TASK DETAILS
If a record contains a picture, leave the picture out and reproduce everything else exactly.

##########

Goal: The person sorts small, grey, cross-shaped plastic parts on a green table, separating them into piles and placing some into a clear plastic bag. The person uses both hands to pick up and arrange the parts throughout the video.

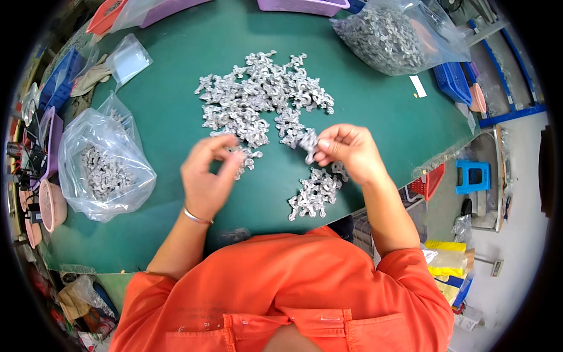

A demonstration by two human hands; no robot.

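Observation:
A large heap of small grey curved metal parts (258, 88) is spread over the green table. My right hand (352, 149) pinches a few of these metal parts (309, 141) between thumb and fingers, at the heap's near right edge. My left hand (208, 173), a little blurred, has its thumb and fingers apart. It hovers beside a few loose metal parts (248, 161) at the heap's near left edge, and I see nothing in its grasp. Close to my body, below the right hand, lies a smaller pile of the same parts (314, 193).
On the left sits an open clear plastic bag (108, 170) with grey parts inside. A fuller bag (387, 38) stands at the far right. Purple bins (302, 6) line the far edge, and a blue basket (451, 82) is on the right. A blue stool (472, 176) stands beyond the table.

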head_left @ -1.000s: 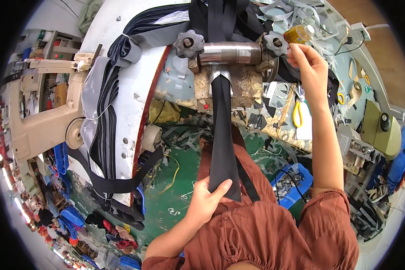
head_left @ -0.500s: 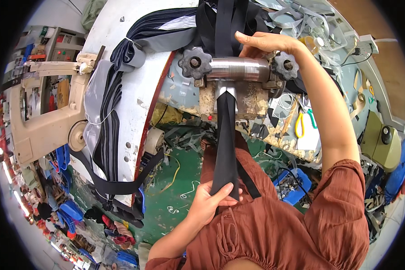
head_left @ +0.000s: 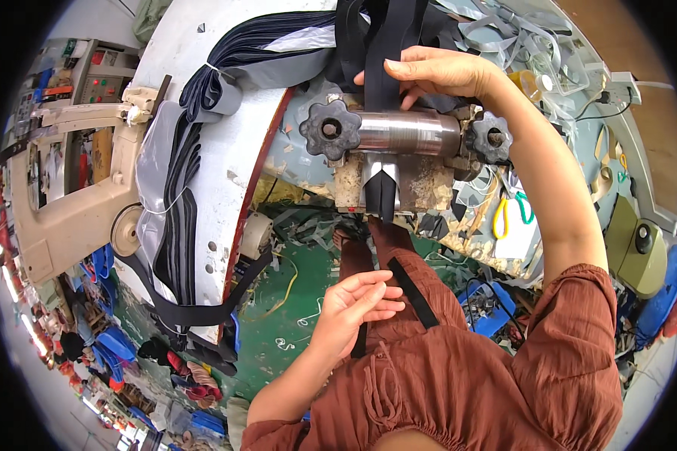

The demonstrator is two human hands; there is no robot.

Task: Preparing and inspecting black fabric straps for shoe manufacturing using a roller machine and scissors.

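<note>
My left hand point(head_left: 357, 310) is held above my lap with its fingers apart and nothing in it. At the back of the metal roller point(head_left: 410, 134), my right hand point(head_left: 445, 74) has its thumb and fingers around a black fabric strip point(head_left: 387, 37). One fingertip shows past the strip's left edge. The strip passes behind the roller, and a short folded end point(head_left: 381, 197) comes out of the shiny metal guide point(head_left: 384, 167) in front. Dark star-shaped knobs point(head_left: 329, 131) flank the roller on both sides.
Bundled dark strips point(head_left: 177, 225) lie on the white table point(head_left: 229, 180) at left, beside a beige sewing machine point(head_left: 75, 218). Yellow-handled scissors point(head_left: 501, 218), scraps and clear offcuts cover the bench at right. A blue bin point(head_left: 491, 308) stands below. A black band point(head_left: 412, 293) lies across my thigh.
My left hand has let go of the black strip; the long length stretched toward me now shows only as a short end at the guide. My right hand has moved slightly left onto the strip.
</note>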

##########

ANSWER TO THE PROBLEM
Goal: The person sorts small, grey, cross-shaped plastic parts on a green table, separating them into piles and placing some into a clear plastic bag. The person uses both hands to pick up and arrange the parts throughout the video.


A demonstration by two human hands; no robot.

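Observation:
A large heap of small grey curved metal parts (258, 88) is spread over the green table. My right hand (352, 149) pinches a few of these metal parts (309, 141) between thumb and fingers, at the heap's near right edge. My left hand (208, 173), a little blurred, has its thumb and fingers apart. It hovers beside a few loose metal parts (248, 161) at the heap's near left edge, and I see nothing in its grasp. Close to my body, below the right hand, lies a smaller pile of the same parts (314, 193).
On the left sits an open clear plastic bag (108, 170) with grey parts inside. A fuller bag (387, 38) stands at the far right. Purple bins (302, 6) line the far edge, and a blue basket (451, 82) is on the right. A blue stool (472, 176) stands beyond the table.
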
head_left @ -1.000s: 
head_left @ -0.500s: 
head_left @ +0.000s: 

The demonstrator is two human hands; there is no robot.

Task: Preparing and inspecting black fabric straps for shoe manufacturing using a roller machine and scissors.

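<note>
My left hand point(head_left: 357, 310) is held above my lap with its fingers apart and nothing in it. At the back of the metal roller point(head_left: 410, 134), my right hand point(head_left: 445, 74) has its thumb and fingers around a black fabric strip point(head_left: 387, 37). One fingertip shows past the strip's left edge. The strip passes behind the roller, and a short folded end point(head_left: 381, 197) comes out of the shiny metal guide point(head_left: 384, 167) in front. Dark star-shaped knobs point(head_left: 329, 131) flank the roller on both sides.
Bundled dark strips point(head_left: 177, 225) lie on the white table point(head_left: 229, 180) at left, beside a beige sewing machine point(head_left: 75, 218). Yellow-handled scissors point(head_left: 501, 218), scraps and clear offcuts cover the bench at right. A blue bin point(head_left: 491, 308) stands below. A black band point(head_left: 412, 293) lies across my thigh.
My left hand has let go of the black strip; the long length stretched toward me now shows only as a short end at the guide. My right hand has moved slightly left onto the strip.
</note>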

No more output remains.